Benchmark generator for the IDSeq Portal.
So far just a thin wrapper around InSilicoSeq.
pip3 install InSilicoSeq
pip3 install ncbi-acc-download
python3 main.py
This produces zipped fastq files that you can upload to the IDSeq Portal via IDSEQ-CLI.
Add/modify entries like this in params.py
Genome("fungi", "aspergillus_fumigatus",
[("subspecies", 330879), ("species", 746128), ("genus", 5052), ("family", 1131492)],
["NC_007194.1", "NC_007195.1", "NC_007196.1", "NC_007197.1", "NC_007198.1", "NC_007199.1",
"NC_007200.1", "NC_007201.1"],
"https://www.ncbi.nlm.nih.gov/genome/18?genome_assembly_id=22576"),
Edit params.py or main.py as desired, e.g., to select a different set of error models.
If the output data changes, we expect the output file name to change as well. It's always a good idea to increment LOGICAL_VERSION (whole numbers only) after making changes to the code.
Each output file name reflects the params of its generation, like so:
norg_6__nacc_27__uniform_weight_per_organism__hiseq_reads__v4__[R1, R2].fastq.gz
-- number of organisms: 6
-- number of accessions: 27
-- distribution: uniform per organism
-- error model: hiseq
-- logical version: 4
TODO: Random generator seed control.
We generate a summary file for each pair of fastqs, indicating read counts per organism, and the average coverage of the organism's genome. Each pair counts as 2 reads / 300 bases, matching InSilicoSeq and IDSeq conventions.
READS COVERAGE LINEAGE GENOME
----------------------------------------------------------------------------------------------------------------------
16656 215.3x benchmark_lineage_0_37124_11019_11018 viruses__chikungunya__37124
16594 0.1x benchmark_lineage_330879_746128_5052_1131492 fungi__aspergillus_fumigatus__330879
16564 352.1x benchmark_lineage_0_463676_12059_12058 viruses__rhinovirus_c__463676
16074 0.5x benchmark_lineage_1125630_573_570_543 bacteria__klebsiella_pneumoniae_HS11286__1125630
15078 0.8x benchmark_lineage_93061_1280_1279_90964 bacteria__staphylococcus_aureus__93061
14894 0.1x benchmark_lineage_36329_5833_5820_1639119 protista__plasmodium_falciuparum__36329
We alter the read id's generated by ISS to satisfy the input requirements of tools like STAR.

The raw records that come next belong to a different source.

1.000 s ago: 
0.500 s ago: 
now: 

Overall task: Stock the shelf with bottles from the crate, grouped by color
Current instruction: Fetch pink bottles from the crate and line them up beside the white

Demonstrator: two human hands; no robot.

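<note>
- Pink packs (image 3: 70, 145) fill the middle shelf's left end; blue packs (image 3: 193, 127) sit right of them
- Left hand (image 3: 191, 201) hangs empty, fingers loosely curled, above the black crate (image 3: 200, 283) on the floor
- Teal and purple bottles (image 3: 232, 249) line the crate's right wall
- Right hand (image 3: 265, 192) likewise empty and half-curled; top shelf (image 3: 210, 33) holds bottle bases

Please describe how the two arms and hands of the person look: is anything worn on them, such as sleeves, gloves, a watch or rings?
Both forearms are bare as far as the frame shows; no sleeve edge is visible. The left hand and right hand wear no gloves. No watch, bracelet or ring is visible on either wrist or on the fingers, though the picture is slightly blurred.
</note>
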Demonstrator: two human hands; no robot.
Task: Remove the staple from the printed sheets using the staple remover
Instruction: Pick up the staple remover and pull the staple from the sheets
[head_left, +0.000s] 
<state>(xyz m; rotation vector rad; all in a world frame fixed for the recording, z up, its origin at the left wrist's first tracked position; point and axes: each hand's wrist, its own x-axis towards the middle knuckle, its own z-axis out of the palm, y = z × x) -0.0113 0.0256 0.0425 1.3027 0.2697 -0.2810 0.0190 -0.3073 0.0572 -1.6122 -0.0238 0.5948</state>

This requires stripping those _1
and _2
pair indicators from all read id's, so that both reads in a pair have the exact same
read ID. Then, each read ID gets a serial number, and a tag identifying the taxonomic lineage of the organism
that read was sourced from, like so:
@NC_016845.1_503__benchmark_lineage_1125630_573_570_543__s0000001169
This is helpful in tracking reads through complex bioinformatic pipelines and scoring results. We assume the pipelines would not cheat by inspecting those tags.